Carbon capture from petrol-engine flue gas: Reviving algae-based sequestration with integrated microbial fuel cells

Abstract

Strengthening the existing CO2 capture technologies is crucial for averting the imminent climate crisis. The present study undertakes the algae-assisted microbial fuel cell (MFC) for indirect CO2 capture via bicarbonate utilization through natural photosynthesis process. The flue gas is first cooled using a heat exchanger and then directed to a sieve-plate absorption column where sodium carbonate supplemented wastewater absorbs CO2 generating flue gas-derived bicarbonates (FGDBs). The FGDBs are added in the plastic bag photobioreactors (PBRs) coupled with the MFC for absorption by Chlorella vulgaris. Adding FGDB at the MFC cathode increased the algae biomass productivity two times (0.677 ± 0.086 Kg/m3/d) compared to the cathode without FGDB. The algae could efficiently utilize 76.84 ± 1.23 %. More than 50 % of sodium carbonate can be recycled for the next round of CO2 capture.

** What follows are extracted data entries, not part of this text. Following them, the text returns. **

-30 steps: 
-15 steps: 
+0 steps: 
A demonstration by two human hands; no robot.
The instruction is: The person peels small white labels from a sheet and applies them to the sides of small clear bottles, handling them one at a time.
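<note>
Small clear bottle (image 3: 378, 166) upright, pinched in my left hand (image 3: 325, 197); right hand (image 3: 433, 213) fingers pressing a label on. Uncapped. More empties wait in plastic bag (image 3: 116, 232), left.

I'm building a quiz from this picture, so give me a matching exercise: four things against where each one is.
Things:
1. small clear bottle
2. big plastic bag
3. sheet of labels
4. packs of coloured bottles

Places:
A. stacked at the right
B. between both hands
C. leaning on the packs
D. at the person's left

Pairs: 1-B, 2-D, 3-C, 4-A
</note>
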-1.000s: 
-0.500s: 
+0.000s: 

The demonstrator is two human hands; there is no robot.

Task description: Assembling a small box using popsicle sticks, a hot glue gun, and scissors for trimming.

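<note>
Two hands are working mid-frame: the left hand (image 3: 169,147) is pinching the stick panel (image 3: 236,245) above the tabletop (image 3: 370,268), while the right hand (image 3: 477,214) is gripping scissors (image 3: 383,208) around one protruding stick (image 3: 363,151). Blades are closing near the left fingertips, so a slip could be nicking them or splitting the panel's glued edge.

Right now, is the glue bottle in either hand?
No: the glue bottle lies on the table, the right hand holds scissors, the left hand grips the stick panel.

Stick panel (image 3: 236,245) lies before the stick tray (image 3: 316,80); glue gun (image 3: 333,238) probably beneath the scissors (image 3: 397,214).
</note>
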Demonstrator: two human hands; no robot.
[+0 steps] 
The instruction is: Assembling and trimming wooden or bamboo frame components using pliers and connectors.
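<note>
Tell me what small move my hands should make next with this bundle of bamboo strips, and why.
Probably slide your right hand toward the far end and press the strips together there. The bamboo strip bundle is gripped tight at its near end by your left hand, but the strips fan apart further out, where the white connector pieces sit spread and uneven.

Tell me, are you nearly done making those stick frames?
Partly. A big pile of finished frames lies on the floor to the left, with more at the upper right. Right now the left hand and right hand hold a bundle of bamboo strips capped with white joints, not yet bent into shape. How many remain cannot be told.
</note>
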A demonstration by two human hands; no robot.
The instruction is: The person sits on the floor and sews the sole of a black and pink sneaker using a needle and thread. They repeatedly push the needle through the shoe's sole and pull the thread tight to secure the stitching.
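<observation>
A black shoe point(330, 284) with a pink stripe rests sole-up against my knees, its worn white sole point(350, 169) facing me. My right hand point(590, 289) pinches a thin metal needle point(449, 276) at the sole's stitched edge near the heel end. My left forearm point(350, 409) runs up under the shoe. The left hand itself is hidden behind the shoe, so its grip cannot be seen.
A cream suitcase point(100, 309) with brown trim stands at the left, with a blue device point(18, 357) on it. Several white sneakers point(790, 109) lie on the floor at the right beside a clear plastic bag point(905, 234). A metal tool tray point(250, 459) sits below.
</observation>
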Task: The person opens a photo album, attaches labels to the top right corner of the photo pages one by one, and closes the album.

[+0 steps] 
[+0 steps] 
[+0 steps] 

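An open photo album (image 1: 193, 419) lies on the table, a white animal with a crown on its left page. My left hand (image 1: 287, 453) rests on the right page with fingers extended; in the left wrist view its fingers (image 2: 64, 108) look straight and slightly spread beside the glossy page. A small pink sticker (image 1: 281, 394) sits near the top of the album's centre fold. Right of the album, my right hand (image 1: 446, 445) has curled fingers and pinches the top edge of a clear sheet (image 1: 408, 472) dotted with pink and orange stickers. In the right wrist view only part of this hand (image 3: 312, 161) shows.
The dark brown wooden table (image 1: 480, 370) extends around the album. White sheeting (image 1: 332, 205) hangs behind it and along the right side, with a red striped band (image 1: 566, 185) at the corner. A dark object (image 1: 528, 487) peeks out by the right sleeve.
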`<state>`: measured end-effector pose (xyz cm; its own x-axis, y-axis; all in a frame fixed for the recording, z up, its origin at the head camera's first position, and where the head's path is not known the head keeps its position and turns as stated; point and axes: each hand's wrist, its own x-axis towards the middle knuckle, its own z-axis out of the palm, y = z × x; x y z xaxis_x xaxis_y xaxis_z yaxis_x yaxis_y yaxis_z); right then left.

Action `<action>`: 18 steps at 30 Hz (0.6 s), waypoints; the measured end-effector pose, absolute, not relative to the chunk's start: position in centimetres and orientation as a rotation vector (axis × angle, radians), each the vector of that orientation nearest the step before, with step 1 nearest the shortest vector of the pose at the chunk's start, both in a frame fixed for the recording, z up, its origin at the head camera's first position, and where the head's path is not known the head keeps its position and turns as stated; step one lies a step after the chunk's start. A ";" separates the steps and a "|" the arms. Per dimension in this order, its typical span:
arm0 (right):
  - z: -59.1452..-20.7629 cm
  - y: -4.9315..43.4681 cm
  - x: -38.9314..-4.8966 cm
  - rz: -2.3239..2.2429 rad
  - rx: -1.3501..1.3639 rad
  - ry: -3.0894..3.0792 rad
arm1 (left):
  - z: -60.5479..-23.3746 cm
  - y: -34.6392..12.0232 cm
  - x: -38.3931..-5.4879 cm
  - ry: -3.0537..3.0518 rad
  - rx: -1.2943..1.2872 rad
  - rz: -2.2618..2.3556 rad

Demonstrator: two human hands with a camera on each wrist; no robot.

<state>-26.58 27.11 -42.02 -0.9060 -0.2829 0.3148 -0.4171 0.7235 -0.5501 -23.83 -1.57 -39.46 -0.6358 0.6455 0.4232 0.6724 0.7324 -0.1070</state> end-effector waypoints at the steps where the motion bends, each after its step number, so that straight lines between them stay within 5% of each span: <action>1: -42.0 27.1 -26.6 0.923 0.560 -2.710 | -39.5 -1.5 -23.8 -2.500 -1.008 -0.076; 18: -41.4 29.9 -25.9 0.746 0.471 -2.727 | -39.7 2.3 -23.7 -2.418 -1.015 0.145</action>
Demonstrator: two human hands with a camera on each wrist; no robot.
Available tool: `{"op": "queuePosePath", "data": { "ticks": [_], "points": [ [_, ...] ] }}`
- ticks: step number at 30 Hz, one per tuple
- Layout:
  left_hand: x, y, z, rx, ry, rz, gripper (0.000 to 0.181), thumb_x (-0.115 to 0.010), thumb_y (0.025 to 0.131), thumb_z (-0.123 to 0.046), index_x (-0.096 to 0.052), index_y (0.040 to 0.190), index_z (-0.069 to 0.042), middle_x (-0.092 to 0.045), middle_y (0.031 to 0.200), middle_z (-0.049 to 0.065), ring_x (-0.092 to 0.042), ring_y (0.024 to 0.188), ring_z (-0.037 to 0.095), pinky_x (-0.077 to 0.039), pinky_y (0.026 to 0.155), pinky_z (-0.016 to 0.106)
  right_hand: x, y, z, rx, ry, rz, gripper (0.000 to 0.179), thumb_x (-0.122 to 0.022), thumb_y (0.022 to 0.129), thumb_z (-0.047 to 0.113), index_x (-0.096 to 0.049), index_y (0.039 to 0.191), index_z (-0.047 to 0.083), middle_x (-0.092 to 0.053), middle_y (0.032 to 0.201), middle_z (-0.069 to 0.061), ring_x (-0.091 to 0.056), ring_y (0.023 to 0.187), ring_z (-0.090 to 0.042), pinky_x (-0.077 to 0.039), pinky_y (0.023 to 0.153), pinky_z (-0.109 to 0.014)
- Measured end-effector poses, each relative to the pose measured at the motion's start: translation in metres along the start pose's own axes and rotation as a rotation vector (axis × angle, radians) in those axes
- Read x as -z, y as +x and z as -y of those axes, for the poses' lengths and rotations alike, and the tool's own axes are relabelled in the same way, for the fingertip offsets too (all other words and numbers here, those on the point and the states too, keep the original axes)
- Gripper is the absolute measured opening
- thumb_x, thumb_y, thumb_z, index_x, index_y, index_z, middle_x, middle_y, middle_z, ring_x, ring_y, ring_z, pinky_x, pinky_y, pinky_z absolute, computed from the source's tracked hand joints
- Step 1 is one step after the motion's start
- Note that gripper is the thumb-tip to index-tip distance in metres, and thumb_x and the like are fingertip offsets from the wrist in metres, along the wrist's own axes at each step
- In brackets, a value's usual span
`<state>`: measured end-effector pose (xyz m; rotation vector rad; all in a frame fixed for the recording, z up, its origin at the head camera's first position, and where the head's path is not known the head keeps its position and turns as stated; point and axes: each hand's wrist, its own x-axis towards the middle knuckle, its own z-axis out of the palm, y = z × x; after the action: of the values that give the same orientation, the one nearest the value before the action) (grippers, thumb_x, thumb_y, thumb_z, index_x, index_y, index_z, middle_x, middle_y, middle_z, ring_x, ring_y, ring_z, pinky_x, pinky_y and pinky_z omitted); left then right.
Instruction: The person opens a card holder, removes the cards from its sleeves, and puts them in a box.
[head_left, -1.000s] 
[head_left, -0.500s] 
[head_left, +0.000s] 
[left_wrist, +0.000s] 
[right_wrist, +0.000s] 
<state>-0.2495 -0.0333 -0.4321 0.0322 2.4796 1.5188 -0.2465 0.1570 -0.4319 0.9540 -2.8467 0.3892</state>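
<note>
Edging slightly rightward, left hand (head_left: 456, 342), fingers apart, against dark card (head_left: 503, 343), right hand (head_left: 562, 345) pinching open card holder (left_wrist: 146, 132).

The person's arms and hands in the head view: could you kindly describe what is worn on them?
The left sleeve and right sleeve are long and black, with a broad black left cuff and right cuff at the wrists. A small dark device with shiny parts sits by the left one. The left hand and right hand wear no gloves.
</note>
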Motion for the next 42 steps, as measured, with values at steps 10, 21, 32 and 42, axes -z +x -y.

FGDB supplementation at the cathode improved MFC’s electrical energy production (0.0066 kWh/m3) by 1.5 times through enhanced anodic and cathodic currents. Therefore, the present study offers a biochemical CO2 sequestration process that generates power, algae biomass, and treats water by utilizing algae-assisted MFC for flue gas carbon capture.